There is a growing demand from donors, implementers, and governments to apply valuing impact approaches to ICT investments. Decision makers want to understand the social value created by digital development to inform which interventions are the most appropriate and best value for money.
Yet, ICT4D projects are known for having social, economic, and environmental impacts that are difficult to capture. Investments in digital infrastructure and innovation often have high up-front costs with largely medium-to-long-term benefits, not quick, short-term outcomes desired by policy makers.
The new DIAL Valuing ICT4D Project Impact Toolkit is a practical guide to identifying appropriate valuing impact methodologies to forecast the benefits of planned ICT investments. The toolkit can also be used to evaluate existing digital development activities in low-income countries. It presents five valuation methodologies for ICT4D projects:
- Cost Effectiveness Analysis, Cost Benefit Analysis, and Social Return on Investment explore the relationship from investment costs through to impact.
- Multi-Criteria Analysis explores the relationships from activities through to outcomes.
- Econometrics explores the relationship from activities through to impact.
The methodologies considered vary in their application, but they largely explore the relationship between investment costs, related activities and outputs, and the desired change in outcome or impact. Implementing these methodologies can be complex and resource intensive depending on the scope and level of detail desired.
Cost Effectiveness Analysis
Cost Effectiveness Analysis focuses on one outcome and describes how much money was required to create the change observed in that outcome. It allows comparison between how effective different types of investment are at achieving the same outcome.
This type of comparability is useful for ICT investments, as the tool can help highlight how a digital technology is more cost effective at achieving change in a specific outcome than other types of outcomes, something that may not be apparent at face value.
Given its focus on one outcome, CEA is best used when the intervention’s aims are relatively simple. It is less effective in capturing the complexity of impact often found in ICT investments.
Cost Benefit Analysis
Cost Benefit Analysis is a widely used methodology for comparing the benefits and costs of a given project or programme to understand whether it offers good value for money.
A key characteristic of ICT investments is their scalability, where a pilot’s scope can expand quickly to impact issues not within the original scope. With this can come higher investment costs. CBA allows the capture of both the expanded impact and the associated expanded costs.
A CBA approach is applicable across the long timelines involved in ICT4D. As the scope of a technology intervention expands, incorporating new information on types of impact and costs is straightforward. The focus of CBA on multiple outcomes makes it useful to capture the complexity of impact often found in ICT investments.
However, the Cost Benefit Analysis method involves minimal stakeholder engagement, so might not capture all the complexity of intended or unintended impact from an ICT intervention.
Social Return on Investment
Social Return on Investment is an outcomes-based impact evaluation that captures the full value for money of an investment through a high level of stakeholder engagement. It is more often used for retrospective evaluations.
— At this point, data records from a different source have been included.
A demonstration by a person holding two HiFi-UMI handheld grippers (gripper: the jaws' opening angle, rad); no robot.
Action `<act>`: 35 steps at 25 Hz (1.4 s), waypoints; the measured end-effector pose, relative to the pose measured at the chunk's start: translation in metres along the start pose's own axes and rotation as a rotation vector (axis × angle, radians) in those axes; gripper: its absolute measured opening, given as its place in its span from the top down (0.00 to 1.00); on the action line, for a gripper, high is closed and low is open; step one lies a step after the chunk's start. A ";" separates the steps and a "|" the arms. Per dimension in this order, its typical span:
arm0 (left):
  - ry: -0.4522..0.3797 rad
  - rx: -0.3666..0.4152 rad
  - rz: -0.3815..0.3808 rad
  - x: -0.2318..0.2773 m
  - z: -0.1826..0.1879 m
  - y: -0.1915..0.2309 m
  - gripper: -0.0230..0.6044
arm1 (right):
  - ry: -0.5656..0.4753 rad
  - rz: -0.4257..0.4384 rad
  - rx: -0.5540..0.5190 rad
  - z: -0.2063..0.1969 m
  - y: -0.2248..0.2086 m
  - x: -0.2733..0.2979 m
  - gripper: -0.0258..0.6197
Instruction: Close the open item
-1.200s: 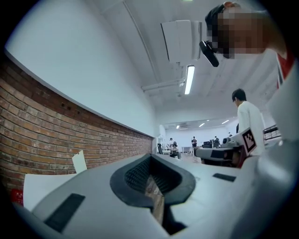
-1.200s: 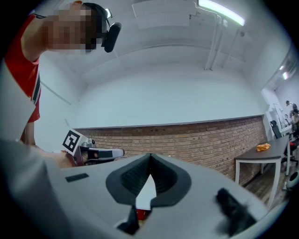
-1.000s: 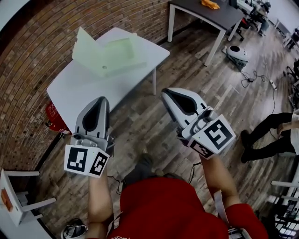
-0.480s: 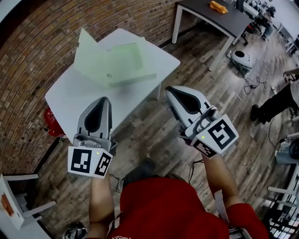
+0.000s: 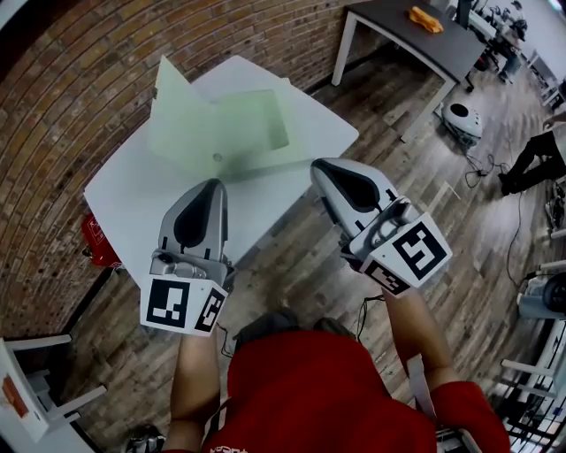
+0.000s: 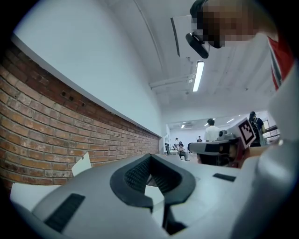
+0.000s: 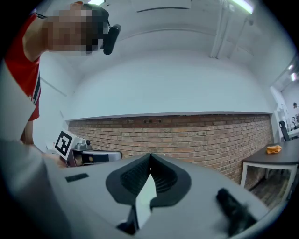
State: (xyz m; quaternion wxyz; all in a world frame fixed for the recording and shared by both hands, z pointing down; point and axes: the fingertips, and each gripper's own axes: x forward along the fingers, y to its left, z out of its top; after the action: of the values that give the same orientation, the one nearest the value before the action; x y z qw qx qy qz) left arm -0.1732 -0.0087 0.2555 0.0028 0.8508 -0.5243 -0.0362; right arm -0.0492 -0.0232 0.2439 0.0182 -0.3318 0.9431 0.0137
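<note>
Task item: a pale green box (image 5: pixel 232 134) stands open on the far half of the white table (image 5: pixel 124 199). Its lid (image 5: pixel 175 99) is raised on the side toward the brick wall (image 5: pixel 62 97). Whether anything lies inside cannot be made out.

Left gripper (image 5: pixel 211 184): jaws closed together, nothing between them. In the head view it overlaps the table's near edge and hides the near corner. It is apart from the box.

Right gripper (image 5: pixel 317 166): jaws likewise closed and empty. Its tip shows against the table's right-hand edge and the rest of it against the wooden floor (image 5: pixel 301 265). How high either gripper stands above the table cannot be judged.

Hidden or cut off:
- A red object (image 5: pixel 95 241) under the table's left edge is partly covered by the tabletop and not identifiable.
- In the left gripper view only one pale corner of the lid shows, against the brick; the gripper body blocks the rest of the box.
- A second person (image 5: pixel 533 152) at the right frame edge shows only as dark legs.
- An orange item (image 5: pixel 426 19) on the dark table (image 5: pixel 398 31) is too small to identify.

Writing: both marker cubes (image 5: pixel 184 305) carry black-and-white square patterns only. White print at the bottom of the red shirt (image 5: pixel 309 389) is cut off and unreadable.
</note>
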 end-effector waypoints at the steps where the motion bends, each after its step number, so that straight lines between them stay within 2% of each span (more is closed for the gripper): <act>1: 0.000 0.000 0.000 0.003 0.000 0.005 0.94 | 0.002 -0.001 0.000 -0.001 -0.002 0.006 0.91; 9: 0.009 -0.019 0.030 0.019 -0.014 0.042 0.94 | 0.031 -0.010 0.009 -0.016 -0.014 0.039 0.91; 19: 0.031 -0.038 0.063 0.035 -0.025 0.049 0.94 | 0.063 -0.008 -0.001 -0.026 -0.030 0.058 0.91; 33: 0.047 -0.022 0.240 0.056 -0.032 0.061 0.94 | 0.096 0.075 0.044 -0.041 -0.076 0.082 0.90; 35: 0.049 -0.027 0.274 0.057 -0.034 0.065 0.89 | 0.102 0.089 0.060 -0.045 -0.084 0.084 0.89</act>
State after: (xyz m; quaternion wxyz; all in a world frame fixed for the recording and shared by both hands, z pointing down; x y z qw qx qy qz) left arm -0.2033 -0.0901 0.2889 0.0319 0.7717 -0.6348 -0.0218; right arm -0.0629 -0.1428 0.2844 -0.0208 -0.2893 0.9565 -0.0306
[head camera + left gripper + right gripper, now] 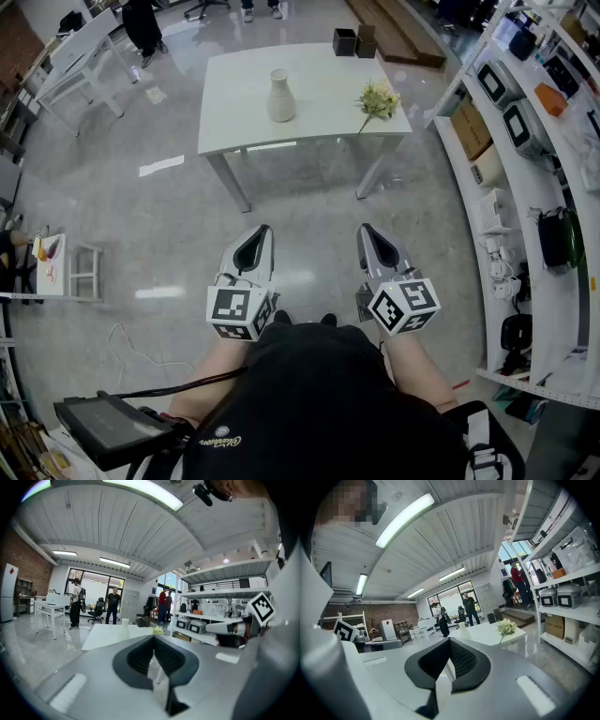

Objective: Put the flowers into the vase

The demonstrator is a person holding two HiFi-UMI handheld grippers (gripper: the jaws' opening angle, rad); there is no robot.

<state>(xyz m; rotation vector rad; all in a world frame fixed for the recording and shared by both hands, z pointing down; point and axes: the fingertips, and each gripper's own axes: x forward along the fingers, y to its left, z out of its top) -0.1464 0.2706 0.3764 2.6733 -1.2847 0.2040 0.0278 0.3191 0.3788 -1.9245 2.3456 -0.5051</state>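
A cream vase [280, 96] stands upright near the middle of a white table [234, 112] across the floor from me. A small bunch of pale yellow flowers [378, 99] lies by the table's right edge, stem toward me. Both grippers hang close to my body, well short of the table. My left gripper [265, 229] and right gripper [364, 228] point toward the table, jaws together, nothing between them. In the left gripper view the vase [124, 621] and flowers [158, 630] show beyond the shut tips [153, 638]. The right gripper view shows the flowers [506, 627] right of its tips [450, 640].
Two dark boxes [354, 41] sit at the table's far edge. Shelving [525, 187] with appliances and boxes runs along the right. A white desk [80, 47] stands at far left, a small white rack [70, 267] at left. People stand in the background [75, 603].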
The comprehensive nature of an SROI approach is also well-suited to capture the non-linear aspects of digital development when projects are scaled-up. An SROI allows the capture of both the expanded impact and the concomitant expanded costs. For example, if only a few people have access to a phone there is not much impact on communication, but phones become increasingly beneficial the more people gain access to them.
The significant importance placed on stakeholder engagement makes this method particularly suited to capturing the complexity of impact often found in ICT investments. Hearing from those impacted can ensure all the intended and unintended consequences stemming from ICT intervention are accounted for.
Multi-Criteria Analysis
Multi-Criteria Analysis evaluates an intervention by establishing preferences between several possible options assessed against defined criteria. MCA is particularly suitable for structuring and providing a consistent approach when handling large amounts of complex and intangible information. It can aid decision-making by forming preferences when comparing between interventions or options within an intervention.
A key feature of Multi-Criteria Analysis is its emphasis on judgement. This involves stakeholder engagement to establish objectives, criteria, and their relative importance. Although quantitative data and methods can be included, MCA does not necessarily result in a monetary value.
MCA involves assigning impact with different levels of importance. This is useful in an ICT context, as given the wide range of impacts these interventions can have, some outcomes will be of more importance than others in terms of the intervention’s aims.
Econometrics Analysis
Econometric analysis is a statistical approach to understand whether there is any change in an outcome due to an intervention. This could be at project, programme, or national level. The researcher usually selects a headline outcome (eg increase in productivity) and uses statistical or modelling tools to assess the impact of an intervention on the selected outcome.
While econometrics only focuses on measuring one outcome, the method incorporates various variables to deal with the complexity of the factors that cause change. This is useful for evaluating ICT investments. Scalability is a significant aspect of ICT interventions.
For example, the scope of an intervention can expand to cover a wide geographical area. Econometrics techniques are well-suited to scale-up to capture the expansion of impact (if the data is available).
A focus on large datasets and less emphasis on stakeholder engagement makes econometrics methods suitable for national level interventions.